Mas como se adivinhasse, ela apareceu na porta. "Boa tarde Antônio, entra. Fiz um bolo de aipim, do jeito que você gosta, pois sabia que você vinha".
"Como assim sabia?" Perguntou surpreso. "Nem mesmo eu sabia!"
"Faço isso a dez anos. Não tenho mais forças para bater a massa, mas peço a vizinha que faça isso por mim. Por dez anos espero que você venha, rezo e chamo seu nome. Emfim você me ouviu". Tome esse suéter, pra sua filha, e esses são todos os presentes de aniversário que não dei."
O homem ficou surpreso. Conhecia bem a doença de sua mãe, e esperava encontra-la como um bebê.
Ela levantou-se, e pegou uma mala de fotos, e disse a frase que explicou toda a vida para aquele homem: "Meu filho, que bom te ter de volta"
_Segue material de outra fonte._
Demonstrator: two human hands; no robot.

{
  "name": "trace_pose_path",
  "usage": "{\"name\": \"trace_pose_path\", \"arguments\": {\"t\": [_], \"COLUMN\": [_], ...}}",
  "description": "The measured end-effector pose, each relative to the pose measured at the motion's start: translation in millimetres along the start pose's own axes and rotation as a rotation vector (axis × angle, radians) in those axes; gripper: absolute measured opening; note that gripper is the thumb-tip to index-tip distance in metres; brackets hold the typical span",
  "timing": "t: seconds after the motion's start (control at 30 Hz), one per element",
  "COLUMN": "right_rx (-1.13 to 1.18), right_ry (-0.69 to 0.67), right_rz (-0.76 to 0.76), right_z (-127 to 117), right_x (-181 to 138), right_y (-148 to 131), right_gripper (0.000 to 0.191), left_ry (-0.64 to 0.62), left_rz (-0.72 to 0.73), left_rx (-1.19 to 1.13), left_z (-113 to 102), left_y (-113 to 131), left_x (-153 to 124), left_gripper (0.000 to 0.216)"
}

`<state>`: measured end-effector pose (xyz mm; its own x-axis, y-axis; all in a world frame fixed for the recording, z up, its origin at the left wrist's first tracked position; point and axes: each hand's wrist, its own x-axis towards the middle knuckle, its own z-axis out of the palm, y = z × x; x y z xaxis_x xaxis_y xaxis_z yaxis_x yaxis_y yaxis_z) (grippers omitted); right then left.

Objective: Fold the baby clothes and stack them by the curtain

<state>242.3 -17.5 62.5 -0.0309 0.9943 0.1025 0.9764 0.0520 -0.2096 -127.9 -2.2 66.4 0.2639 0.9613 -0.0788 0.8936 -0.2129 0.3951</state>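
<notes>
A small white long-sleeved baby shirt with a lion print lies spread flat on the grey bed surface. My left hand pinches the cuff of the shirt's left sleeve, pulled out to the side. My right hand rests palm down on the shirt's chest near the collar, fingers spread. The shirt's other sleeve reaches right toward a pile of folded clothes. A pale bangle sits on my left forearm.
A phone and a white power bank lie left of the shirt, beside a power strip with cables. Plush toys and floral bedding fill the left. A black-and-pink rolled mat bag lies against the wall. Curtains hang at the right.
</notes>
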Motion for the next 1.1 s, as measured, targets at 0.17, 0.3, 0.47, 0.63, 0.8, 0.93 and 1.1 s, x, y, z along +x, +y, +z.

Durante toda sua vida, ele procurou fazer o que os outros achavam correto para se obter sucesso. Mas ele se esqueceu, que de nada vale o sucesso, sem ter com quem dividí-lo, e que acontecesse o que fosse, aquela casa sempre estaria esperando por ele, e sempre haveria um bolo de aipim no forno. Ele chorou amargamente, e saiu pela porta.
"Onde vai meu filho?"
"Vou buscar minha esposa, e sua neta. Elas adoram Bolo de Aipim!"
Escrevi em 2008. Não me lembro o contexto, e trata-se de um personagem fictício.